The tiny robots were also fitted with wireless communications chips that would allow each of them to detect and avoid bumping into each other, by measuring the strength of the signal emitted by the chips.
Nature - Inspired Solution
A major challenge that the researchers encountered during the development of the technology was how the drones would be able to navigate places that are not familiar to them. They then addressed this while working on their swarm bug algorithm. Insects, as Liverpool University researchers explain, refer to landmarks just as people would.

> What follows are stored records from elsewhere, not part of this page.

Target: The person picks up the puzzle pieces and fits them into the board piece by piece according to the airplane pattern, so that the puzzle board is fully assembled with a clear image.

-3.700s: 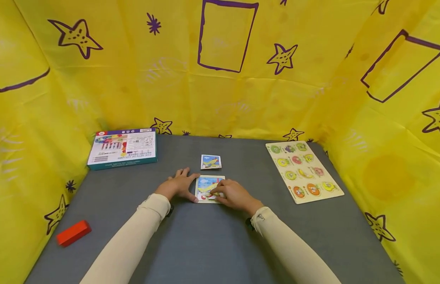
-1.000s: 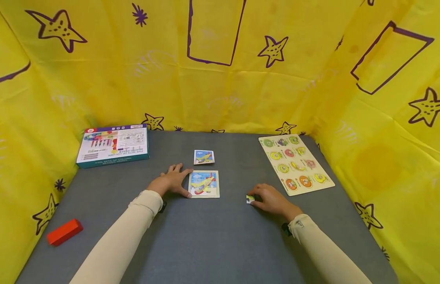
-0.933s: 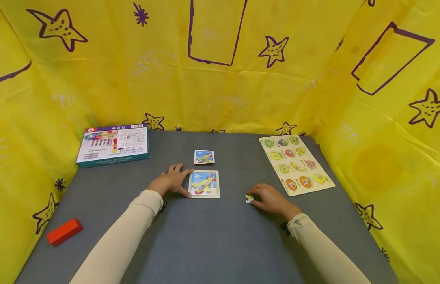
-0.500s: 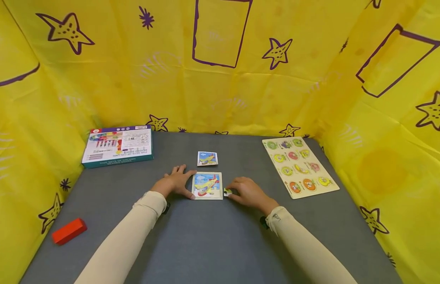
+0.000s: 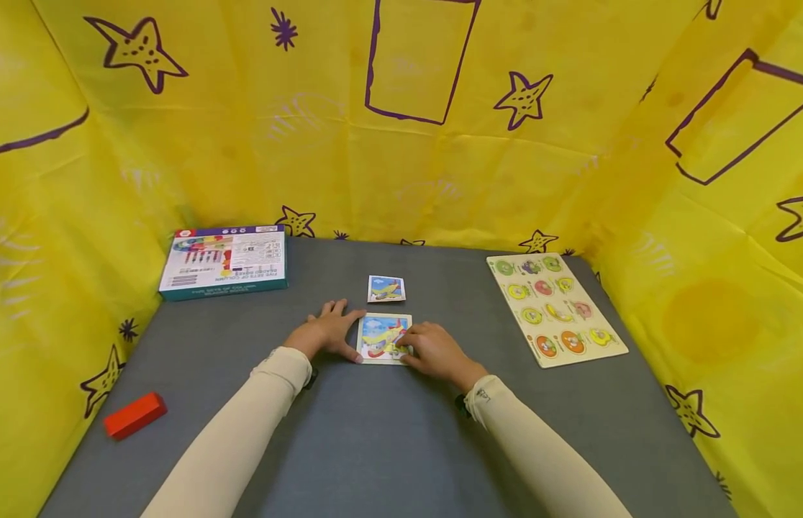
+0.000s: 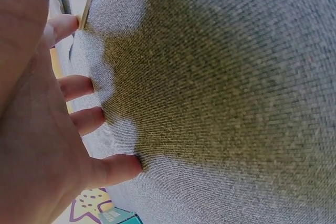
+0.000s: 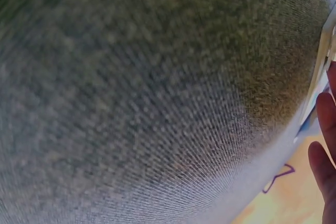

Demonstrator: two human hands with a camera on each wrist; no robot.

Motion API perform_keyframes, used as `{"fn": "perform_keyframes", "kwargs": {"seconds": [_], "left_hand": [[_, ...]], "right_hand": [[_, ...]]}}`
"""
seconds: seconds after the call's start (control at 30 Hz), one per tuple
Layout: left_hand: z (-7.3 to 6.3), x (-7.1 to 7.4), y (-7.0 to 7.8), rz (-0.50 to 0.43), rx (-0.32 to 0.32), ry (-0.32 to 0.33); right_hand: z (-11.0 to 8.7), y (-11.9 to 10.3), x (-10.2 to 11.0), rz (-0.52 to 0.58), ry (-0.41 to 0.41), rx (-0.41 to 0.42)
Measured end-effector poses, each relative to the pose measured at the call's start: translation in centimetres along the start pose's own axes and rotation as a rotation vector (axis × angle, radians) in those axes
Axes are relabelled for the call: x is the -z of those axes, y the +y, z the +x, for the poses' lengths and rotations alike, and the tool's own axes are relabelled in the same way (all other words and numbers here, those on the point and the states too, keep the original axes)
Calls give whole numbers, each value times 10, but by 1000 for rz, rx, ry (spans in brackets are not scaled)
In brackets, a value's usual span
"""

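Note:
A small jigsaw puzzle with an airplane picture lies in a pale frame on the grey table. My left hand is spread at its left side, thumb and index finger touching the frame's edge; in the left wrist view the fingers rest spread on the cloth. My right hand is over the puzzle's lower right corner, thumb and fingers pinching a puzzle piece, mostly hidden by the fingertips. Only some right fingers show at the edge of the right wrist view.
A small card with the same airplane picture lies just beyond the puzzle. A fruit puzzle board lies at right. At back left is a flat box; a red block lies at front left. Yellow cloth walls enclose the table.
My right hand has carried the puzzle piece leftward, from the table at right to the puzzle's lower right corner. My left hand stays at the frame's left edge. The head view has shifted slightly.

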State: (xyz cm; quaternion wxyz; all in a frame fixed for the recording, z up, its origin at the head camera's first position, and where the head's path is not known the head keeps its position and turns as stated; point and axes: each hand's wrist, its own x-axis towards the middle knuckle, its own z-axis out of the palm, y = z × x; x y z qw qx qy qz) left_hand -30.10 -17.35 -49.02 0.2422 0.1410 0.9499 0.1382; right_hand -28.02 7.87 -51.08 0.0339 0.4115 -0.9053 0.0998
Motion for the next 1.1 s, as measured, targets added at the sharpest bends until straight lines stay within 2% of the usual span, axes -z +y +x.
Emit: {"fn": "perform_keyframes", "kwargs": {"seconds": [0.47, 0.73, 1.1], "left_hand": [[0, 1, 2, -5, -12, 8], [0, 0, -1, -12, -8, 3], [-2, -18, -5, -77, -11, -6]], "right_hand": [[-1, -3, 1, 51, -17, -52], [2, -5, 2, 97, -11, -50], [-7, -11, -7, 107, -28, -64]]}}
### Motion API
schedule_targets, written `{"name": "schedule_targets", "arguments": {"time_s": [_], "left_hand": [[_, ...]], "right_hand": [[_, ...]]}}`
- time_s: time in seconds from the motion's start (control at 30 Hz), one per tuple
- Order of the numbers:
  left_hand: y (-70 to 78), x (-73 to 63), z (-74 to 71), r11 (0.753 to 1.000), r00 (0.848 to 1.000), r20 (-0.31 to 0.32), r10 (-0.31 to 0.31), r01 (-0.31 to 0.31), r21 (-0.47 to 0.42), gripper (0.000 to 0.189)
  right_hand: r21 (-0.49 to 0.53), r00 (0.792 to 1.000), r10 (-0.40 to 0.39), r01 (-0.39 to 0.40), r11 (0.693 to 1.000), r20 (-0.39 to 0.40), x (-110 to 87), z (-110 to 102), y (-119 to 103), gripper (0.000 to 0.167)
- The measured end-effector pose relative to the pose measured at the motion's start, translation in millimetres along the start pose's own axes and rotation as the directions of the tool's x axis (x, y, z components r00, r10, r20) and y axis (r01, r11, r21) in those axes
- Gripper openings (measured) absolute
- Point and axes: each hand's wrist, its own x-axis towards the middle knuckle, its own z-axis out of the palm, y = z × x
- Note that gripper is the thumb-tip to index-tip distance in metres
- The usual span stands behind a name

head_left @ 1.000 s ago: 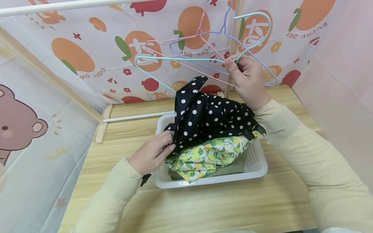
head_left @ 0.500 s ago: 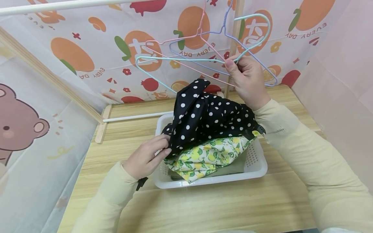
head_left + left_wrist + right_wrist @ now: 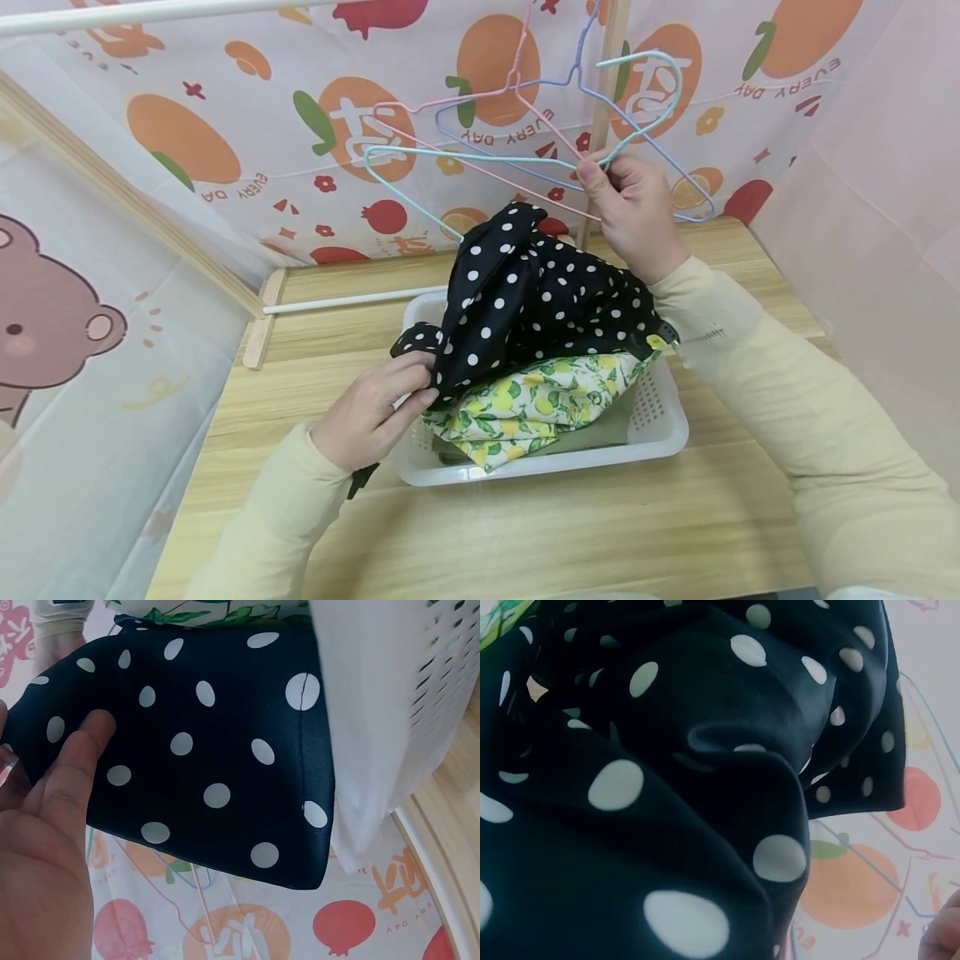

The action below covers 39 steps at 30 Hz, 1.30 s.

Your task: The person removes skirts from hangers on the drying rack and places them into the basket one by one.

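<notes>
A black garment with white dots [image 3: 498,308] lies bunched over the basket, raised toward the mint-green hanger [image 3: 480,156]. My left hand [image 3: 375,408] pinches the garment's left edge between thumb and fingers. In the left wrist view, a flap of the dotted cloth [image 3: 217,761] spreads beside those fingers. High on the right, my right hand [image 3: 637,208] grips the hanger just below its hook. The hanger's lower end goes out of sight behind the garment. Dotted folds [image 3: 705,705] fill most of the right wrist view.
Under the garment, lemon-print cloth [image 3: 525,400] and greenish cloth [image 3: 592,429] lie in a white basket [image 3: 547,468]. Behind hang a pink hanger [image 3: 442,98] and a blue hanger [image 3: 637,121]. A white rod [image 3: 352,300] and a wooden frame [image 3: 150,208] stand at the left of the wooden table [image 3: 585,533].
My left hand has moved left and slightly down with the garment's edge. A dotted fold now shows above that hand. The hanger's hook has dipped, and its left end has shifted right.
</notes>
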Motion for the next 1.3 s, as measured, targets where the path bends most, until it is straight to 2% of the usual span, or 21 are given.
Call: {"name": "schedule_targets", "arguments": {"time_s": [0.13,0.23,0.47,0.57,0.67,0.8,0.93,1.07,1.3], "left_hand": [[-1.3,-2.5,1.0,0.999,0.999,-0.02,0.043,-0.043,-0.001,0.012],[-1.5,-5.3,0.6,0.999,0.998,-0.04,0.052,-0.052,-0.004,0.013],[-4.1,-10.9,0.4,0.998,0.996,-0.077,0.051,-0.053,-0.019,0.015],[-7.4,-12.2,0.5,1.0,0.996,-0.086,0.013,-0.014,-0.009,0.016],[-11.5,-12.4,1.0,0.998,0.995,-0.084,-0.054,0.056,0.017,0.016],[-18.1,-11.2,4.0,0.989,0.99,-0.055,-0.127,0.131,0.066,0.017],[-24.2,-8.9,8.4,0.98,0.986,-0.027,-0.167,0.169,0.102,0.016],[-28.7,-5.1,12.7,0.972,0.978,0.011,-0.209,0.207,0.113,0.013],[-31.2,5.6,20.9,0.963,0.961,0.106,-0.255,0.243,0.118,0.012]], "right_hand": [[-0.005,1.0,0.004,-0.004,1.0,0.001,1.0,-1.7,5.7,0.024],[-0.02,1.0,0.023,-0.023,1.0,-0.003,3.3,-3.6,14.2,0.023],[-0.014,0.99,0.133,-0.134,0.991,-0.044,7.2,-9.2,23.4,0.026],[-0.036,0.991,0.129,-0.13,0.991,-0.041,6.9,-9.8,21.0,0.026],[-0.056,0.996,0.089,-0.09,0.994,-0.024,6.9,-8.5,17.4,0.027],[-0.05,0.998,0.067,-0.067,0.997,0.001,4.5,-6.6,10.6,0.027],[-0.032,0.998,0.053,-0.052,0.998,0.025,-1.7,-3.4,-5.9,0.026],[-0.011,0.999,-0.01,0.011,1.0,0.05,-8.2,1.7,-21.1,0.021],[-0.006,0.99,-0.091,0.092,0.996,0.107,-16.6,9.0,-29.6,0.018]]}}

For them, relevant are places such as their nests or their food sources.
Guido de Croon, the principal investigator of the project explained the baseline of the development. "The swarm of robots first spreads out into the environment by having each robot follow a different preferred direction," he said. "After exploring, the robots return to a wireless beacon located at the base station."
Kimberly McGuire, a PhD. student who carried out the work explained that the algorithms do not make maps of the drone's environment. It rather helps the drones respond to obstacles detected from the environment. She went on to say that although possible and extremely helpful, creating detailed maps for tiny robots would be very costly and prohibitive.
Operation "Tiny Drones to the Rescue"
In the future, the team opts to use their technology in surveillance and search and rescue missions, as simulated and initially aimed for when the NWO Natural Artificial Intelligence program awarded the team funding. This would help the rescue workers to focus their energy on more important areas like where there are still people inside a collapsing building instead of searching for people in an already collapsed building.